◆ WHAT IS EXPECTED: Your answer should hold only the lines from the start of the data below through the line with "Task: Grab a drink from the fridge", copied exactly, with pictures left out.

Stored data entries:
━━━━━━━━━━

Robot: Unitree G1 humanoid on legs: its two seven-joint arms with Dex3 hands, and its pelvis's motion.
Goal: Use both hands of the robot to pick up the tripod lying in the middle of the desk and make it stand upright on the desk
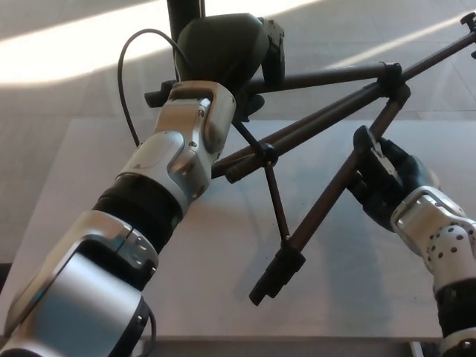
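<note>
The tripod (312, 126), dark with thin brown-black legs, hangs tilted above the pale desk (357, 290), its legs spread toward the upper right. My left hand (223, 46) is shut on the tripod's head at the top middle, hiding most of it. My right hand (383, 175) grips the nearest leg at mid-length on the right, one of its fingers (367, 143) wrapped over it. That leg slants down-left to its foot (274, 277), which hovers over the desk. A thin brace (275, 199) links this leg to the centre column.
My left arm (160, 186) crosses the left half of the view, covering much of the desk. A black upright pole (186, 11) stands behind the left hand, and a black cable (128, 71) loops beside it. Tiled floor lies beyond the desk's far edge.
</note>
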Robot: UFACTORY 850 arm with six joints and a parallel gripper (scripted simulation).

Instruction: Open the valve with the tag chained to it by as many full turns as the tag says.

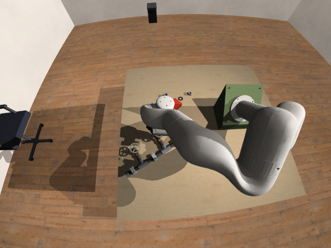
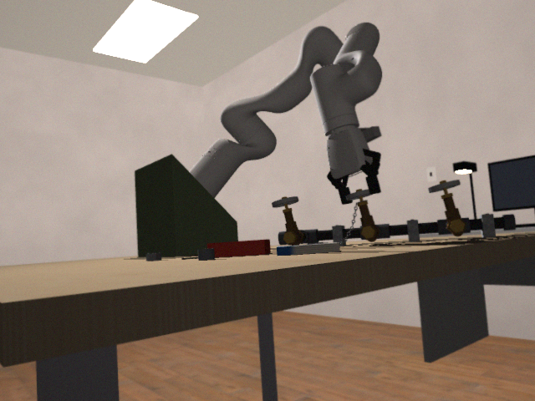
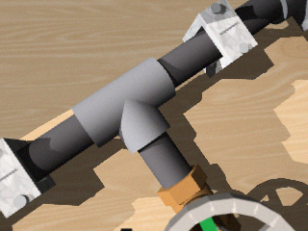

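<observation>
Three brass valves with grey handwheels stand on a dark pipe (image 2: pixel 389 228) on the table: a left one (image 2: pixel 285 201), a middle one (image 2: pixel 360 195) and a right one (image 2: pixel 443 186). A chain (image 2: pixel 353 217) hangs from the middle valve. My gripper (image 2: pixel 359 194) is open, its fingers either side of the middle handwheel's rim. In the wrist view I see a pipe tee (image 3: pixel 122 103), a brass valve neck (image 3: pixel 183 190) and a handwheel rim (image 3: pixel 226 217) at the bottom edge. From above, the arm hides the middle valve; one handwheel (image 1: pixel 133 143) shows.
The green base block (image 1: pixel 239 105) stands at the right of the table. A red block (image 1: pixel 177 103), a washer (image 1: pixel 180 98) and a nut (image 1: pixel 189 93) lie behind the wrist. A blue-grey flat piece (image 2: pixel 307 249) lies by the pipe's left end. A monitor (image 2: pixel 512 183) stands far right.
</observation>
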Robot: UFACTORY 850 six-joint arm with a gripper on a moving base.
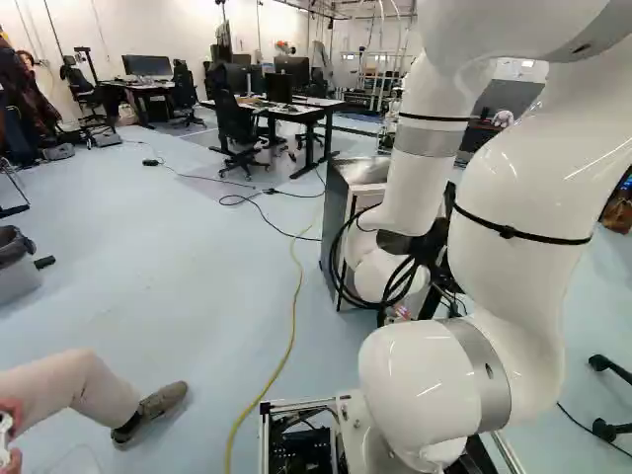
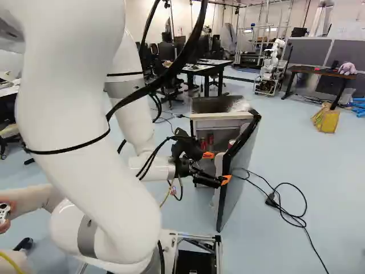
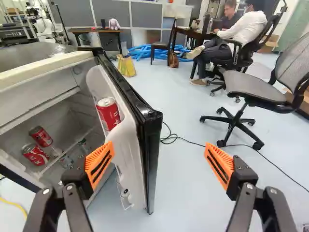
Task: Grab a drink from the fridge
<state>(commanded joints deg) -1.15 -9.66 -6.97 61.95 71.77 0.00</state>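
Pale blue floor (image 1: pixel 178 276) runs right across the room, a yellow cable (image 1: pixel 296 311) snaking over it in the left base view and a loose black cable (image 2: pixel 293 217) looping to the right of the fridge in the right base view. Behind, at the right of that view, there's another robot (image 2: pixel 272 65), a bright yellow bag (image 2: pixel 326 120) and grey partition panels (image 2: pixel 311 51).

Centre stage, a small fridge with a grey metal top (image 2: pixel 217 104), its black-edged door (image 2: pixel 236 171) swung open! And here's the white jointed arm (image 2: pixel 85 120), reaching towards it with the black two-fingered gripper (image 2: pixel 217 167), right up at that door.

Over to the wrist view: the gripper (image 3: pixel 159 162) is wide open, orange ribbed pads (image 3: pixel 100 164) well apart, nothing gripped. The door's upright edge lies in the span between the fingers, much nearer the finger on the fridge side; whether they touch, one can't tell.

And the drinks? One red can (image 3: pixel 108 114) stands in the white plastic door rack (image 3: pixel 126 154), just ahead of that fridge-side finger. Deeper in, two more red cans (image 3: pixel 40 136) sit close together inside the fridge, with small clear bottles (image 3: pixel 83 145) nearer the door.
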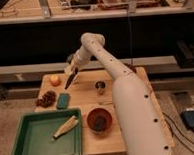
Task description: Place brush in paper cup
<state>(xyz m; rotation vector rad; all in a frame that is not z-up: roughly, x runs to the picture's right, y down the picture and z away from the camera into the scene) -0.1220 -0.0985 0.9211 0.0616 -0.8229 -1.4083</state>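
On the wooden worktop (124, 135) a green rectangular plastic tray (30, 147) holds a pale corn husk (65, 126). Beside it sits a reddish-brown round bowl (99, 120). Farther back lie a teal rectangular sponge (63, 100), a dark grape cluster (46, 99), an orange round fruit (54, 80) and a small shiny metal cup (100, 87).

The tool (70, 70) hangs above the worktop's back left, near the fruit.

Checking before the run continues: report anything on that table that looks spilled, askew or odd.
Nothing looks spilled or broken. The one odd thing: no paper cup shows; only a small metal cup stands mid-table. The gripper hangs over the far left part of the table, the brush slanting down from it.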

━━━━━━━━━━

◆ REPLY:
Robot: Unitree G1 humanoid on legs: its two seven-joint arms with Dex3 hands, and its pelvis's motion.
Goal: Use both hands of the robot to pick up the tripod lying in the middle of the desk and make it stand upright on the desk
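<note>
The tripod (312, 126), dark with thin brown-black legs, hangs tilted above the pale desk (357, 290), its legs spread toward the upper right. My left hand (223, 46) is shut on the tripod's head at the top middle, hiding most of it. My right hand (383, 175) grips the nearest leg at mid-length on the right, one of its fingers (367, 143) wrapped over it. That leg slants down-left to its foot (274, 277), which hovers over the desk. A thin brace (275, 199) links this leg to the centre column.
My left arm (160, 186) crosses the left half of the view, covering much of the desk. A black upright pole (186, 11) stands behind the left hand, and a black cable (128, 71) loops beside it. Tiled floor lies beyond the desk's far edge.
</note>
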Robot: UFACTORY 850 arm with six joints and a parallel gripper (scripted simulation).

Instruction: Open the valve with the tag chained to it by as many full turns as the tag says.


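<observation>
Three brass valves with grey handwheels stand on a dark pipe (image 2: pixel 389 228) on the table: a left one (image 2: pixel 285 201), a middle one (image 2: pixel 360 195) and a right one (image 2: pixel 443 186). A chain (image 2: pixel 353 217) hangs from the middle valve. My gripper (image 2: pixel 359 194) is open, its fingers either side of the middle handwheel's rim. In the wrist view I see a pipe tee (image 3: pixel 122 103), a brass valve neck (image 3: pixel 183 190) and a handwheel rim (image 3: pixel 226 217) at the bottom edge. From above, the arm hides the middle valve; one handwheel (image 1: pixel 133 143) shows.
The green base block (image 1: pixel 239 105) stands at the right of the table. A red block (image 1: pixel 177 103), a washer (image 1: pixel 180 98) and a nut (image 1: pixel 189 93) lie behind the wrist. A blue-grey flat piece (image 2: pixel 307 249) lies by the pipe's left end. A monitor (image 2: pixel 512 183) stands far right.
</observation>
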Robot: UFACTORY 850 six-joint arm with a gripper on a moving base.
Task: Grab a drink from the fridge

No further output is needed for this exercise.